In February during our late afternoon off leash run at the creek we discovered that Miksa had developed a big bump on his neck, at the right side where the neck meets the jaw. He did not show any sign of physical discomfort or illness, despite of the bump being the size of a half tennis ball (7 months old pup!). Rushed him to the vet the same evening, they took a needle biopsy and saw bacteria in it. Being a young pup he always has a cut here and there, so they thought one of them may have gotten infected and his lymph nodes are reacting. He got medication, we went home. after several days of taking the medication the bump did not decrease but his stomach started wearing out. He has always been our strong stomach one, even as a very young pup, so it was not good to see. Once the medication cycle was over we fixed with pro and prebiotics his stomach and agreed with the vet to watch and wait. They were afraid to put him on any further medication due to his young age, so were we, and also young dogs often get bumps like that out from their system.
The bump then grew even further after several weeks and became the size of a tennis ball. I kept putting warm compress on it and castor oil, also massaged it which he tolerated very well. Got a dog tolerant infra lamp for him too, and started using it. Gave him turmeric... He ate and behaved very normal, and did not understand why Bende and him are not allowed to play. 
And one Friday afternoon it just erupted and started draining. Lots of fluid in it. Rushed him to the vet again that evening and with further sampling they diagnosed that it was salivary gland infection.
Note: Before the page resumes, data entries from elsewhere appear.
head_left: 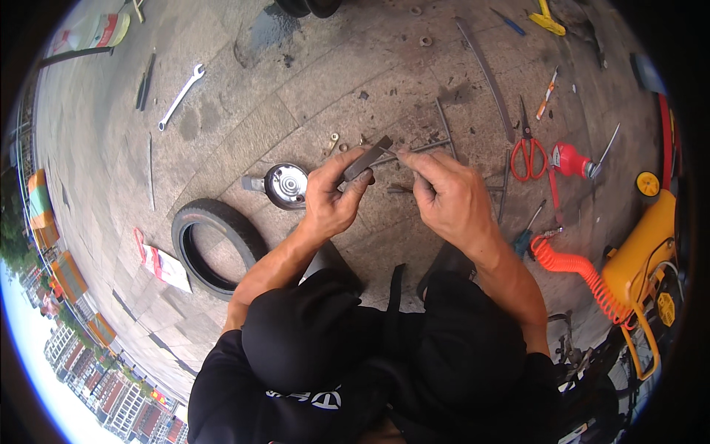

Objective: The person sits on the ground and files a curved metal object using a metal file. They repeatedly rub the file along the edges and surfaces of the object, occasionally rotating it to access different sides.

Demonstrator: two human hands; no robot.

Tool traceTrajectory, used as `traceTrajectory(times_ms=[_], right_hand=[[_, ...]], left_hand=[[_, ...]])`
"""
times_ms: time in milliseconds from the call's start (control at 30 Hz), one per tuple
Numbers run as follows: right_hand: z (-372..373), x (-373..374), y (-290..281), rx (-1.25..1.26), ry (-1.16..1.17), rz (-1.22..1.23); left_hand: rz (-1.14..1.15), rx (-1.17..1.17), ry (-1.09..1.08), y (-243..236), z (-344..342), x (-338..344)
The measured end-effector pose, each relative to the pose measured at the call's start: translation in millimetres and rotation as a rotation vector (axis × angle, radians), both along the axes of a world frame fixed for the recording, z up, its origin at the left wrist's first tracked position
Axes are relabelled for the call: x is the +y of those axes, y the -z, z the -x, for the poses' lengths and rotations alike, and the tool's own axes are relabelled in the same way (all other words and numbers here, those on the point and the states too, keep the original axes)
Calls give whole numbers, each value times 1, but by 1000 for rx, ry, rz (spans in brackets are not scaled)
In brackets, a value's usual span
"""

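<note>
My left hand (333,194) is closed around a dark grey flat bar (365,158), thumb along its near side. The bar slants up to the right between my hands. My right hand (452,194) is closed in a pinch close to the bar's far end. A thin sliver seems to run from those fingertips to the bar, but it is too small to name. Just left of my left hand lies a round metal brake drum (286,185). Thin dark metal rods (444,122) lie on the paving beyond my right hand.
A small tyre (219,248) and a combination wrench (181,98) are on the left. To the right are red-handled scissors (528,157), a red bottle (568,159), a coiled orange air hose (573,266) and a yellow tank (642,248). A long flat strip (487,78) lies farther off.
</note>
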State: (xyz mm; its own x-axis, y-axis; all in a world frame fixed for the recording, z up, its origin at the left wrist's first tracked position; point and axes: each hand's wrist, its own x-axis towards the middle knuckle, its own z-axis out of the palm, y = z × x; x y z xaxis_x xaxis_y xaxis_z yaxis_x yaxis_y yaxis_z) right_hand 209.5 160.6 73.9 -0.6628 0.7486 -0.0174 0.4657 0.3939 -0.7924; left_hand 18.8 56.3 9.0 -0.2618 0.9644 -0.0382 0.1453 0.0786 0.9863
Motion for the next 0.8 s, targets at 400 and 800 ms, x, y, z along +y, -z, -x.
traceTrajectory(times_ms=[400, 800], right_hand=[[-4, -6, -5, 17, 28, -17], [-6, -13, -10, 32, -19, -65]], left_hand=[[30, -5, 82, -7, 0, -6], [19, 6, 79, -16, -2, -10]])
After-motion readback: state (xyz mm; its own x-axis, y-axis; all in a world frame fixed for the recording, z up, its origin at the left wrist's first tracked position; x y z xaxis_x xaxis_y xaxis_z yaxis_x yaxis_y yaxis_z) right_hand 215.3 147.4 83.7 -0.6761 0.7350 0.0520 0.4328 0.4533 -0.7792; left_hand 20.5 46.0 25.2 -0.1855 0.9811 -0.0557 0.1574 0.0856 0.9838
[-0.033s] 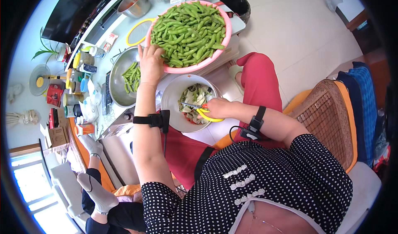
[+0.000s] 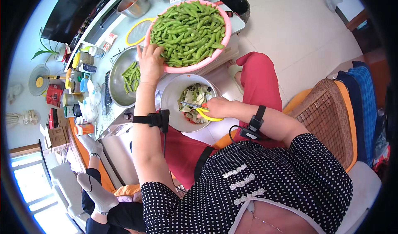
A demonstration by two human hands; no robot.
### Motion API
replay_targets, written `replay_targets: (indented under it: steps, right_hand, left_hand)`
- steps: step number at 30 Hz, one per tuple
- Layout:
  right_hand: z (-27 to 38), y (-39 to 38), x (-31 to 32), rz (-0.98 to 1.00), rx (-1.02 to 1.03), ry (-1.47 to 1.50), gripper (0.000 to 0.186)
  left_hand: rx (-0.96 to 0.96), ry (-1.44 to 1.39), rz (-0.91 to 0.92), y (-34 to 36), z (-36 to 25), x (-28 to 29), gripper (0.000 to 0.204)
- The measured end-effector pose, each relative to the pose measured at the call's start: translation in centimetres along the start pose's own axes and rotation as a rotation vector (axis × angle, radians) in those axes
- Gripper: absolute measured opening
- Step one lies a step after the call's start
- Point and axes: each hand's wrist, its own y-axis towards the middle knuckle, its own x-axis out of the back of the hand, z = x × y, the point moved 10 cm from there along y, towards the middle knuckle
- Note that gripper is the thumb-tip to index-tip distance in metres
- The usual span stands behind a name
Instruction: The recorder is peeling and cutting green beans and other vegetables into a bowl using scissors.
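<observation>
Over our lap, our right hand (image 2: 219,107) has its fingers curled tight around the yellow-handled scissors (image 2: 203,111), whose short metal blades point left, over a round metal bowl (image 2: 172,97). That bowl is smooth and shiny and holds a loose heap of pale green trimmed pod ends and scraps (image 2: 194,96). We cannot tell whether the blades are parted or together.

Our left hand (image 2: 150,62) reaches forward with its fingers spread wide and flat, the palm resting on the near rim of a pink plastic basin (image 2: 226,35). This basin is round, with a slotted wall, and it is heaped with green soybean pods (image 2: 186,26), plump and slightly fuzzy-looking. Our fingertips touch the pods nearest the rim.

Both wrists carry black bands, each with a small black device.

Just left of the left hand, a second steel bowl (image 2: 116,82) sits on the white counter (image 2: 120,26) with a small pile of green pods (image 2: 131,76) in it. Farther along the counter stand a yellow ring-shaped lid (image 2: 137,29), a steel pot (image 2: 134,4) and a row of small jars and cups (image 2: 81,82).

We wear a black top with white dots and red trousers, and sit on a woven cane seat (image 2: 327,118) with an orange edge. Another person's socked feet (image 2: 93,167) show at lower left.
</observation>
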Motion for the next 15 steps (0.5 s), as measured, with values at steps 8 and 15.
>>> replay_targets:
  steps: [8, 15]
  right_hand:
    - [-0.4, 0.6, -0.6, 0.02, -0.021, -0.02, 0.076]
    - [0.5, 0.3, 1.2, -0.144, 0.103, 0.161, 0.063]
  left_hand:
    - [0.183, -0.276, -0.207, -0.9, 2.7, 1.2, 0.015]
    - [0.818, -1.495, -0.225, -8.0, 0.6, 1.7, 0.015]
Vet encouraged us to keep it open and drain it, massage, warm compress etc, and gave a much milder antibiotic just to avoid any infection from the open wound. Miksa was more than cooperative during the whole process. The fur around the wound is still a little missing, but other than that you would not be able to tell what he has just gone thru. Sharing it, as this seems rather uncommon, so in case u discover anything like that. hopefully helpful. And the vet said it is just bacteria which can get stuck in that area, nothing you can really do about it.


----------



## texasred (Jan 29, 2012)

I've began to to believe, if there is a a way to bump, or hurt some thing. A Vizsla pup will figure out how to do it.
Glad to hear he's on the mend.


----------



## eeohbee (Aug 29, 2019)

Hello there. My vizsla, Maple, has some similar symptoms and had a needle aspirate today that they sent for further testing. I'm really hoping it's something like what Miksa experienced, and not something worse... like lymphoma. Do you happen to have any pictures of what it looked like? Thanks for your help.


----------



## Gabica (Jan 20, 2018)

Hopefully it is the same for Maple. How old your pup? Any possible teething issues?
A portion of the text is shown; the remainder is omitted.